Самый, пожалуй, активный из них – Генри Резник (в прошлом работник прокуратуры, по собственному признанию, зарабатывавший себе на хорошую жизнь игрой в карты, – то есть шулер, что ли?) – в газетной полемике со мной договорился до того, что якобы до его собственного со товарищи воцарения на псевдоюридическом Олимпе никакой адвокатуры в нашей стране и не было. Ну разве что Каллистратова и Каминская, потом пустота, а потом сразу Падва, Резник, Шмидт и тому подобное. Причем речь идет не только о политической защите (применительно к которой это тоже неверно), но и об уголовной!

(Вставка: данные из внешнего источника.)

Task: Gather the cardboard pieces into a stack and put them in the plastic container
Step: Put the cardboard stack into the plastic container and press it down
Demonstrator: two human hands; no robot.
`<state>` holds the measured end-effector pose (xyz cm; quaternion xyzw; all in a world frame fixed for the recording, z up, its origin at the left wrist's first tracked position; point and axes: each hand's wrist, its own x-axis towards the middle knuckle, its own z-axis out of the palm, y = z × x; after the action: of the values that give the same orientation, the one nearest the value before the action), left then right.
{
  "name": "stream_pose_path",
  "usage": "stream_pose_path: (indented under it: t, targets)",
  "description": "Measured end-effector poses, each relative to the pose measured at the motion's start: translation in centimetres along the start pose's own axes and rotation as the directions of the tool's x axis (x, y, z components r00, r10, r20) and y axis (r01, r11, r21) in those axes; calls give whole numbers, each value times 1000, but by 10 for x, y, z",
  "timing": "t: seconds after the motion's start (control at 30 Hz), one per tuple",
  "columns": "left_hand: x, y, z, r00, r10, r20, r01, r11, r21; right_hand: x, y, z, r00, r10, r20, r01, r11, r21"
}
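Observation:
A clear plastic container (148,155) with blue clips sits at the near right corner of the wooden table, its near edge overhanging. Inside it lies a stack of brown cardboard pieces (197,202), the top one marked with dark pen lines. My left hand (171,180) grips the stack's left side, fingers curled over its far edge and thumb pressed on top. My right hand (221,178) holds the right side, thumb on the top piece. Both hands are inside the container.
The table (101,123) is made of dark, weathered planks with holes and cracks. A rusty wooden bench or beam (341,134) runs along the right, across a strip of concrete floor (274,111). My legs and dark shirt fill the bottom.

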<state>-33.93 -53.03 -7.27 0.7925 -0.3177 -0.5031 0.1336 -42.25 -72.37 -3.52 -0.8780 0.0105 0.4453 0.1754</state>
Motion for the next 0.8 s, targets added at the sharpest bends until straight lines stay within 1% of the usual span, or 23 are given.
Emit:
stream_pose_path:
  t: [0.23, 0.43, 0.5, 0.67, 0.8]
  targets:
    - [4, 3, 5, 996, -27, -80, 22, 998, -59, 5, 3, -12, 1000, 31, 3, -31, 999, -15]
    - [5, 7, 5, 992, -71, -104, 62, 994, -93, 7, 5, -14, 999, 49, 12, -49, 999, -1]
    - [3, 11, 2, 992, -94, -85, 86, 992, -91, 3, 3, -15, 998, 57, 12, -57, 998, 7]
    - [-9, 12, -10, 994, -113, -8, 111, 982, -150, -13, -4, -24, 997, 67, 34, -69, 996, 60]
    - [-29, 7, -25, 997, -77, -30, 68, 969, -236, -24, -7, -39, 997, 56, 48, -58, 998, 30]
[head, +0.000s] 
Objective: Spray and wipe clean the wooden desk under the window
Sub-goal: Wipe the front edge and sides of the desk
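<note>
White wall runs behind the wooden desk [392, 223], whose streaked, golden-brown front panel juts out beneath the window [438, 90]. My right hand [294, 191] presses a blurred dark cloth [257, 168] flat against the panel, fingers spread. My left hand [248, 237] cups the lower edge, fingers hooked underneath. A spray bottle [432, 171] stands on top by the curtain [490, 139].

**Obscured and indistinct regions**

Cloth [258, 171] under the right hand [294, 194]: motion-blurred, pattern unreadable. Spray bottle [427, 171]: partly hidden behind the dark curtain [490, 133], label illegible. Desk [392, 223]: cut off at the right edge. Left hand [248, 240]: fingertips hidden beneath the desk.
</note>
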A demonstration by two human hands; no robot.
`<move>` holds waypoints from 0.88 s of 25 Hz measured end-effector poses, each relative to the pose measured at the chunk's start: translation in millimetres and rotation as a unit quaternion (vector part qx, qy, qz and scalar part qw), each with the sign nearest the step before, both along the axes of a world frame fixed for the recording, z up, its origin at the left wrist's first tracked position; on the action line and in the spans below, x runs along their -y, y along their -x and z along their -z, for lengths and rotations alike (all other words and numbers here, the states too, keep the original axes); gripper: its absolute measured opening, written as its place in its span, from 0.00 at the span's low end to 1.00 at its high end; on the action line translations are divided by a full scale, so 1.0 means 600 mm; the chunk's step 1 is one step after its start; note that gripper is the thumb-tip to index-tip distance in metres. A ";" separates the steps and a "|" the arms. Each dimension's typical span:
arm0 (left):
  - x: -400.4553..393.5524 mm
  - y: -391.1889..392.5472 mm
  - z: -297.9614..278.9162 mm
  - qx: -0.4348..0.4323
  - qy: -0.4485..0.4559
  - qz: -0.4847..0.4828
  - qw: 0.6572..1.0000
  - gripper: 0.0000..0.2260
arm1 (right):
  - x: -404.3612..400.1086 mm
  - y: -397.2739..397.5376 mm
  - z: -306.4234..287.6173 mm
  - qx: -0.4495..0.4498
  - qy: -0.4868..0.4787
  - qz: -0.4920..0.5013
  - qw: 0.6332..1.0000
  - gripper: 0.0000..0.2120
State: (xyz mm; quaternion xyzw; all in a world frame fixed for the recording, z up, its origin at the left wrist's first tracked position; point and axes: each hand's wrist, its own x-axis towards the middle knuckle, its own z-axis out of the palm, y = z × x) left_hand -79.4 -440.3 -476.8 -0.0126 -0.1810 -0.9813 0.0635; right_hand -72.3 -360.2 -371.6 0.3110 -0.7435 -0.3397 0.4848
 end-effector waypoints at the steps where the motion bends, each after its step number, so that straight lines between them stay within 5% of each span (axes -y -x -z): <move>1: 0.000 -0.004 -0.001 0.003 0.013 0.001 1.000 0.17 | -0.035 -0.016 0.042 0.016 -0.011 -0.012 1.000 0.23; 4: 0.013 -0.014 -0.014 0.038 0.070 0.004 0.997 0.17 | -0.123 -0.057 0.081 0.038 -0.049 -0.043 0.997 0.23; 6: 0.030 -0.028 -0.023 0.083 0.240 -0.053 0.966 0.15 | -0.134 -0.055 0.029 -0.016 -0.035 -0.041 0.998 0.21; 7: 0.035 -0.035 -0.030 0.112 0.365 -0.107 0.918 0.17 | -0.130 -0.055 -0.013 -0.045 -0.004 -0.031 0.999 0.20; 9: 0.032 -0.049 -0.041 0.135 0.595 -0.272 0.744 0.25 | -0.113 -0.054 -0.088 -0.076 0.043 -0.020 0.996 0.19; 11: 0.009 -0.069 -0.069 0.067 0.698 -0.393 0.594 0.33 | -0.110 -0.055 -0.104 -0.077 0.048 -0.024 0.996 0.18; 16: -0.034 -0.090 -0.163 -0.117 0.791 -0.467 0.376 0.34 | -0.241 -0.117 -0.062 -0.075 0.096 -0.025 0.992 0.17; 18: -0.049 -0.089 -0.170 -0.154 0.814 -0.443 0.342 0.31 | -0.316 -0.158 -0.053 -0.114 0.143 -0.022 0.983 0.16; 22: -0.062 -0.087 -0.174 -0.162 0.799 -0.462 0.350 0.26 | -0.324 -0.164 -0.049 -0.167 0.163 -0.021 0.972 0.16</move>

Опровергать этот наглый вздор можно по-разному – и обратившись к канонизированным ныне биографиям и автобиографиям «эфирных адвокатов» (скажем, «лучший адвокат 1997 года» Юрий Шмидт был в советское время исключен из Ленинградской коллегии адвокатов вовсе не за политическую смелость, а за профнепригодность, выразившуюся, в частности, в истериках, в которые он то и дело впадал в зале суда), и напомнив о конкретных делах, о конкретных судьбах, о профессиональном и этическом выборе, сделанном каждым из адвокатов в те дни, когда «за базар отвечали» собственной головою.

В 1937 году моя мать добилась двух оправдательных приговоров по 58-й статье! Надо сказать – это сегодня всячески затушевывается, – что суды были тогда вовсе не такими сервильными и трусливыми, как даже хотя бы в шестидесятые – восьмидесятые. Конечно, «царицей доказательств» было признание собственной вины – и в этом случае адвокат оказывался практически бессилен, а суд штамповал приговоры. И, конечно, признания выбивались из подследственных при Ягоде и Ежове избиениями и пытками, а при Берии – только избиениями. И угрозами родственникам, шантажом, – все это общеизвестно. И все же дел без признания старались до суда не доводить – или на суде они рассыпались.